La causa secreta de la aflicción que había hecho de este hombre un espectáculo terrible para
sus amigos y una carga para sí mismo, estribaba en su propia vida. Había sido fascinado
por los placeres del pecado, y había querido hacer de su vida una gran diversión. No
pensaba llegar a ser un terror para el mundo y un oprobio para su familia. Había creído que
podía dedicar su tiempo a locuras inocentes. Pero una vez encaminado hacia abajo, sus
pies descendieron rápidamente.
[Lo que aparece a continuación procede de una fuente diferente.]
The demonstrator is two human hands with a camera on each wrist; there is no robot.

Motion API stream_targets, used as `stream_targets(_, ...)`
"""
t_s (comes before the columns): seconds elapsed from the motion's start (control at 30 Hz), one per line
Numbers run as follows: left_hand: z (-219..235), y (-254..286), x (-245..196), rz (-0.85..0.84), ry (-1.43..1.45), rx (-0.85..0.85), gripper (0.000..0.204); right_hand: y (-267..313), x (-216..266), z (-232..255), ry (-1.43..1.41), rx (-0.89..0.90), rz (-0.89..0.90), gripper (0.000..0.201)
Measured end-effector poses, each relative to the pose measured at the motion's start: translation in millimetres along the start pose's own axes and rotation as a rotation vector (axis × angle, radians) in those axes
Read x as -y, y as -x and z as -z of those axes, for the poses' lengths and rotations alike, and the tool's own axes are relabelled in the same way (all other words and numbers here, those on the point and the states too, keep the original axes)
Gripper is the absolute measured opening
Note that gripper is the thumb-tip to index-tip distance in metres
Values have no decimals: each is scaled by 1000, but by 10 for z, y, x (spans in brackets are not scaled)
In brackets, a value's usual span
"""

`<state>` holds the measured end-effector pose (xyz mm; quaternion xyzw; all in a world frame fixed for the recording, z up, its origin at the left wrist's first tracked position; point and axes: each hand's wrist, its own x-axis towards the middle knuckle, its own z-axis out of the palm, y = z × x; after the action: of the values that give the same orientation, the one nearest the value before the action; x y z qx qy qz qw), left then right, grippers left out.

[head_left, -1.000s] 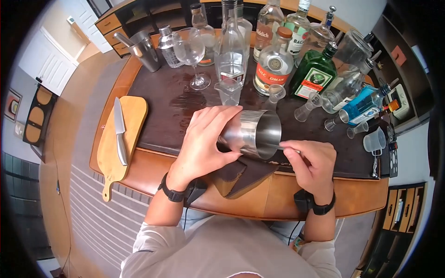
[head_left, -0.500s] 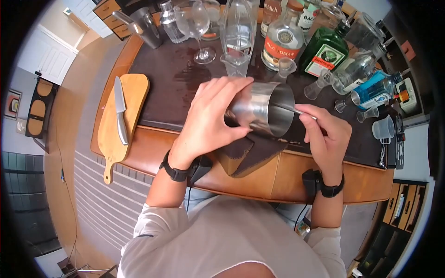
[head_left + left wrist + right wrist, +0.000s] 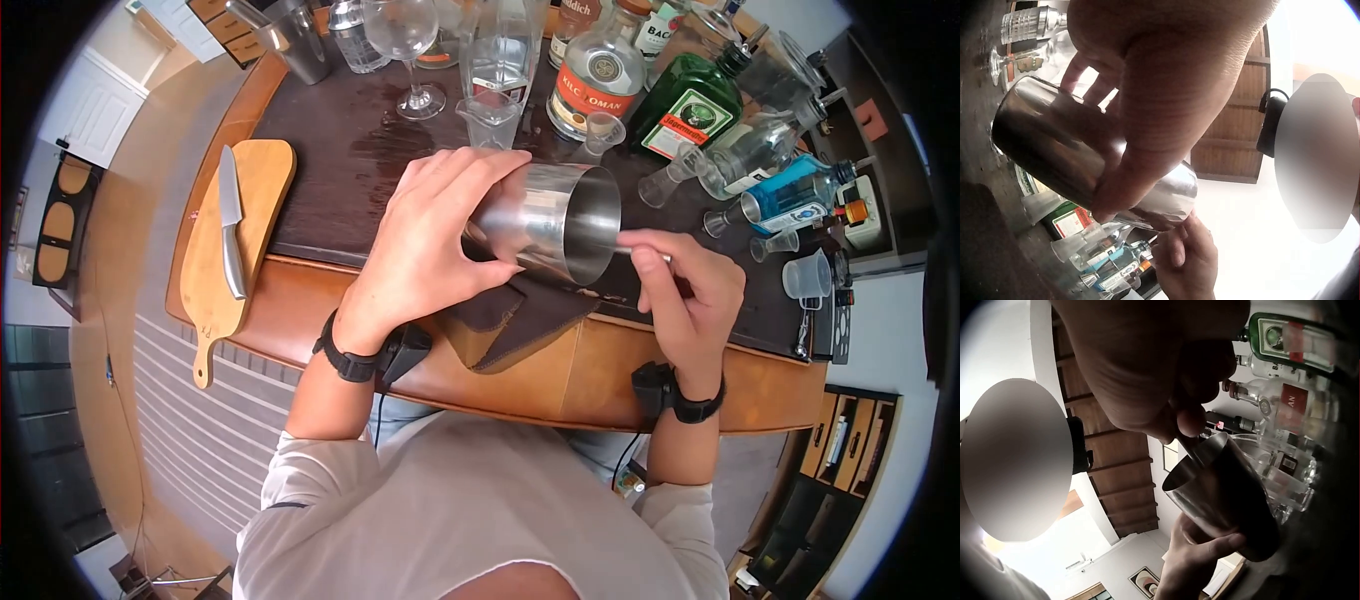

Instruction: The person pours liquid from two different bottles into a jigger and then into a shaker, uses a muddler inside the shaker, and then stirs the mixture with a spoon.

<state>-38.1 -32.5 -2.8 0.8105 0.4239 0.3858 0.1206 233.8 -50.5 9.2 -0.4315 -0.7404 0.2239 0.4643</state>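
My left hand (image 3: 430,225) wraps round the side of a metal shaker tin (image 3: 545,222), which lies tilted with its mouth toward the right. Thumb and fingers spread to either side of its wall. At the mouth, my right hand (image 3: 695,285) pinches a thin metal handle (image 3: 655,257) between thumb and fingers. In the right wrist view the metal handle (image 3: 1189,447) slants into the tin (image 3: 1219,500); its far end is hidden inside. Beneath the tin, a folded dark cloth (image 3: 510,325) hangs over the table's front edge.
A cutting board (image 3: 200,260) with a knife (image 3: 231,220) lies at the left. Behind the hands stand several bottles, among them a green bottle (image 3: 690,105), plus a stemmed glass (image 3: 420,100) and a small clear beaker (image 3: 490,120). Jiggers (image 3: 672,175) and a plastic measuring cup (image 3: 803,277) stand right.
The head view has shifted, moving the table up in the picture. The right fingers have come closer to the tin's mouth, with the handle still pinched. The left hand keeps its grip.
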Motion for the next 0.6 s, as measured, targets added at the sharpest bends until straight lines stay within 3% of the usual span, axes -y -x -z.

La intemperancia y la frivolidad pervirtieron los nobles
atributos de su naturaleza, y Satanás llegó a dominarlo en absoluto.
El remordimiento vino demasiado tarde. Cuando quiso sacrificar las riquezas y los placeres
para recuperar su virilidad perdida, ya se hallaba impotente en las garras del maligno. Se
había colocado en el terreno del enemigo, y Satanás se había posesionado de todas sus
facultades. El tentador le había engañado con sus muchas seducciones encantadoras; pero
una vez que el pobre hombre estuvo en su poder, el enemigo se hizo inexorable en su
crueldad, y terrible en sus airadas visitas. Así sucederá con todos los que se entreguen al
mal; el placer fascinante de los comienzos termina en las tinieblas de la desesperación o la
locura de un alma arruinada.
El mismo mal espíritu que tentó a Cristo en el desierto y que poseía al endemoniado de
Capernaúm dominaba a los judíos incrédulos. Pero con ellos asumía un aire de piedad,
tratando de engañarlos en cuanto a sus motivos para rechazar al Salvador. Su condición era
más desesperada que la del endemoniado; porque no sentían necesidad de Cristo, y por lo
tanto estaban sometidos al poder de Satanás.